__Task to carry out__. Repeat the listing that comes next, leaving nothing out and changing nothing.

--- Source data Enclosed Below ---

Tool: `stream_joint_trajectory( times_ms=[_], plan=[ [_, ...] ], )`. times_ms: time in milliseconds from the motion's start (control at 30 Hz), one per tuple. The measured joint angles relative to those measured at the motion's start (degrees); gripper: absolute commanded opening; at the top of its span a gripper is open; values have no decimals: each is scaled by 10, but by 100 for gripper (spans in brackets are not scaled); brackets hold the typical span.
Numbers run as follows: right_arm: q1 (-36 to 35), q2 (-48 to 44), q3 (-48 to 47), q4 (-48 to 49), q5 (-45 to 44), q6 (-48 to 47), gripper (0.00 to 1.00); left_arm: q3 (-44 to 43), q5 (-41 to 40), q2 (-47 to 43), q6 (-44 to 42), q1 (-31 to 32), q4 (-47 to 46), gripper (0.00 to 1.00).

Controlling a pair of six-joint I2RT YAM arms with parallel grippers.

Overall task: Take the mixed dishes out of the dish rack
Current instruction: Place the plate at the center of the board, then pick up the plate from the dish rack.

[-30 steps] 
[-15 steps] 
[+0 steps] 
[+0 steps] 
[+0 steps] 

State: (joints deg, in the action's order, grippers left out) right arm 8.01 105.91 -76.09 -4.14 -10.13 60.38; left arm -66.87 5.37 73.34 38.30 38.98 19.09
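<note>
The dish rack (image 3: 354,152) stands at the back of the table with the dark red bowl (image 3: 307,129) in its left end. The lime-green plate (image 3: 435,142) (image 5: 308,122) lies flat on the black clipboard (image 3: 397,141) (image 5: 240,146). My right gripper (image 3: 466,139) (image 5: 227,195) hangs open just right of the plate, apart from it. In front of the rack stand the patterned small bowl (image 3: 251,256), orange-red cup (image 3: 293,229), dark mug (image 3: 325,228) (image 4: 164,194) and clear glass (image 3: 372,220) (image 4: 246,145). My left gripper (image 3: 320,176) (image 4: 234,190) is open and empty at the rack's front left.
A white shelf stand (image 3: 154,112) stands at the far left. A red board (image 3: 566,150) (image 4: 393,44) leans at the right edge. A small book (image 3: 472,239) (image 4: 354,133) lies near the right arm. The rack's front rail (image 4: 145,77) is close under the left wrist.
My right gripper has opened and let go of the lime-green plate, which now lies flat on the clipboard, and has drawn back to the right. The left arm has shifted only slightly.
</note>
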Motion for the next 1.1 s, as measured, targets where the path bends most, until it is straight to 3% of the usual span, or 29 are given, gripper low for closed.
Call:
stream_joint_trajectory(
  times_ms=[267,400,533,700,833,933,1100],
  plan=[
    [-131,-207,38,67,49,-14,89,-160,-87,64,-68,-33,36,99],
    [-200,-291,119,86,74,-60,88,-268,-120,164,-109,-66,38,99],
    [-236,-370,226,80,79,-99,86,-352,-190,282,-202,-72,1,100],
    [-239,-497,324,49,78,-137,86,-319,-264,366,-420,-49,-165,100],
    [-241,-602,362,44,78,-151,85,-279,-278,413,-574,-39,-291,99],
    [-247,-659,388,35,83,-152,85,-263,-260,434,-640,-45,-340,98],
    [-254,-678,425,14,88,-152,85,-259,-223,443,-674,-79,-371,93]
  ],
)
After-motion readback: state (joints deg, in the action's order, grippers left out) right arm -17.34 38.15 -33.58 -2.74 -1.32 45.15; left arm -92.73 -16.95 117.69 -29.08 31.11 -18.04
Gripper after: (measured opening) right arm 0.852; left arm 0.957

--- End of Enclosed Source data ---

__Expected answer__.
Tool: `stream_joint_trajectory( times_ms=[_], plan=[ [_, ...] ], )`. times_ms: time in milliseconds from the motion's start (control at 30 Hz), one per tuple. The measured joint angles relative to those measured at the motion's start (degrees); gripper: absolute commanded opening; at the top of its span a gripper is open; values have no decimals: each is scaled by 10, but by 100 for gripper (spans in brackets are not scaled); brackets hold the typical span.
Numbers run as follows: right_arm: q1 (-36 to 35), q2 (-48 to 44), q3 (-48 to 47), q4 (-48 to 49), q5 (-45 to 44), q6 (-48 to 47), gripper (0.00 to 1.00); left_arm: q3 (-44 to 43), q5 (-41 to 40), q2 (-47 to 43), q6 (-44 to 42), q1 (-31 to 32), q4 (-47 to 46), gripper (0.00 to 1.00).

Controlling a pair of six-joint I2RT YAM arms with parallel grippers.

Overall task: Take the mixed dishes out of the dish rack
Current instruction: Place the plate at the center of the board, then pick up the plate from the dish rack.

[-30 steps] 
[-15 steps] 
[+0 steps] 
[+0 steps] 
[+0 steps] 

State: (joints deg, in the action's order, grippers left out) right arm 8.01 105.91 -76.09 -4.14 -10.13 60.38; left arm -66.87 5.37 73.34 38.30 38.98 19.09
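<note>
The dish rack (image 3: 354,152) stands at the back of the table with the dark red bowl (image 3: 307,129) in its left end. The lime-green plate (image 3: 435,142) (image 5: 308,122) lies flat on the black clipboard (image 3: 397,141) (image 5: 240,146). My right gripper (image 3: 466,139) (image 5: 227,195) hangs open just right of the plate, apart from it. In front of the rack stand the patterned small bowl (image 3: 251,256), orange-red cup (image 3: 293,229), dark mug (image 3: 325,228) (image 4: 164,194) and clear glass (image 3: 372,220) (image 4: 246,145). My left gripper (image 3: 320,176) (image 4: 234,190) is open and empty at the rack's front left.
A white shelf stand (image 3: 154,112) stands at the far left. A red board (image 3: 566,150) (image 4: 393,44) leans at the right edge. A small book (image 3: 472,239) (image 4: 354,133) lies near the right arm. The rack's front rail (image 4: 145,77) is close under the left wrist.
My right gripper has opened and let go of the lime-green plate, which now lies flat on the clipboard, and has drawn back to the right. The left arm has shifted only slightly.
</note>
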Motion for the next 1.1 s, as measured, targets where the path bends most, until it is straight to 3% of the usual span, or 29 are given, gripper low for closed.
Call:
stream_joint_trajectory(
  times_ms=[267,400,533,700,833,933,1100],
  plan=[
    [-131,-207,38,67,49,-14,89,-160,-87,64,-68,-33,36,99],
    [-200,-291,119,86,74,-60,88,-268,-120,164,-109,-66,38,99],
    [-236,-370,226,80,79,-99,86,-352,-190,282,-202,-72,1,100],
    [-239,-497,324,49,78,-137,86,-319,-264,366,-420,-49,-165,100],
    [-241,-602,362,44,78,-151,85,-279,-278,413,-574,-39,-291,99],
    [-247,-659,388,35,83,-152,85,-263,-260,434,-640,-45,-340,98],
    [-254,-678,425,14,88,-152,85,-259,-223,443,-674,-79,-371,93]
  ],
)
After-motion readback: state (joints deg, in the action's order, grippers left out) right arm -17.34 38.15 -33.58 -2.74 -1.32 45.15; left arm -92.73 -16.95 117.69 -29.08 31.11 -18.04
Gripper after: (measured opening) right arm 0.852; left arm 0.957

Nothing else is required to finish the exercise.